PROBLEM: For this exercise, repeat the listing below from its first line through the line containing "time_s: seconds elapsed", exactly as written.

DATA below:

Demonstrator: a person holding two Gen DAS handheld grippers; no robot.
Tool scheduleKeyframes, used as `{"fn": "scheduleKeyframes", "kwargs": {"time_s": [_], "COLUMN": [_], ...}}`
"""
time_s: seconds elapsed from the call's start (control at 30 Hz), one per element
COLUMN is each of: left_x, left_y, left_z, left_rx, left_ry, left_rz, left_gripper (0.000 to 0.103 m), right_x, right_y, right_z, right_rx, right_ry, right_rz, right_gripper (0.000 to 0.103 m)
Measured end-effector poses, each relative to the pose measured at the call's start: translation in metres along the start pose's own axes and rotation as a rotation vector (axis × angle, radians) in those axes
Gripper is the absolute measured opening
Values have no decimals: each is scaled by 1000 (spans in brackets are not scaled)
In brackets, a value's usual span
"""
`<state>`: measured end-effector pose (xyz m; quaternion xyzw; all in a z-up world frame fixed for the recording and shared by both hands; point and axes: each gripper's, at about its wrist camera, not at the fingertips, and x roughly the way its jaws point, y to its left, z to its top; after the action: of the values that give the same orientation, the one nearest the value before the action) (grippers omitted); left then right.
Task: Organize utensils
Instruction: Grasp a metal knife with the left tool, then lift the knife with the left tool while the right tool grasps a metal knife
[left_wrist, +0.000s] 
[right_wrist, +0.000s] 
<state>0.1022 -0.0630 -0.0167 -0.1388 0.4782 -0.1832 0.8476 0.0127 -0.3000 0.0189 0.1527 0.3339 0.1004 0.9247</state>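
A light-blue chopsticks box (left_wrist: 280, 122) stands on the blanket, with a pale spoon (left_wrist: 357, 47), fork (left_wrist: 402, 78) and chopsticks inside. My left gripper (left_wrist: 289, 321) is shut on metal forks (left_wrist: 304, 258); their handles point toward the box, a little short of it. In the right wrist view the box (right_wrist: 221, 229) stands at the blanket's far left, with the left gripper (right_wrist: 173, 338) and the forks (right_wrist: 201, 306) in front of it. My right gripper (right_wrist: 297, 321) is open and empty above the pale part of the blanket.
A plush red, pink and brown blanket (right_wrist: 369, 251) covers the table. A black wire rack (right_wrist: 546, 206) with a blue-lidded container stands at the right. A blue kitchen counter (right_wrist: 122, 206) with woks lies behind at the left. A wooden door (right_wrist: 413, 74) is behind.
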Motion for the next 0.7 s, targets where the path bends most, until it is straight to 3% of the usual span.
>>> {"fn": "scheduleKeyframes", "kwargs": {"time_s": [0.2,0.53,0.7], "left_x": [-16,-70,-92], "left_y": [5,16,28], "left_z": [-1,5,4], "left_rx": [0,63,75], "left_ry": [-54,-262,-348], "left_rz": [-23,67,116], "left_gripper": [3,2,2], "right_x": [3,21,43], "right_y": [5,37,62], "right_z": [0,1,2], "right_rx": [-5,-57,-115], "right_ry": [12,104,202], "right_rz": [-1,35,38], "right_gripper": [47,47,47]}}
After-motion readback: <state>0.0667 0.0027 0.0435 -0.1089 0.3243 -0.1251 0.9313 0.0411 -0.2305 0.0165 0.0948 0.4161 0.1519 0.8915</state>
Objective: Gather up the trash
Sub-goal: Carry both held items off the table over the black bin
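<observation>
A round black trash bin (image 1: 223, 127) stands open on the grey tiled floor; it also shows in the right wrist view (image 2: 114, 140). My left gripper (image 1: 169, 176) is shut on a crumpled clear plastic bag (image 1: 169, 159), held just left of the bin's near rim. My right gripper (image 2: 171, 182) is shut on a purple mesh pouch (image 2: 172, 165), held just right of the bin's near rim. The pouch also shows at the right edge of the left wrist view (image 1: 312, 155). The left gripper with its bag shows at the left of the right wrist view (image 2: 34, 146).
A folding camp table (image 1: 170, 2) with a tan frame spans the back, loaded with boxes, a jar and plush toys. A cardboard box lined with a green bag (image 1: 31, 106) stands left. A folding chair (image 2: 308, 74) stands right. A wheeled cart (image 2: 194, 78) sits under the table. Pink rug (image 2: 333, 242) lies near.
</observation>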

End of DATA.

SOLUTION FOR THIS TASK:
Demonstrator: a person holding two Gen DAS handheld grippers; no robot.
Tool scheduleKeyframes, used as `{"fn": "scheduleKeyframes", "kwargs": {"time_s": [_], "COLUMN": [_], ...}}`
"""
time_s: seconds elapsed from the call's start (control at 30 Hz), one per element

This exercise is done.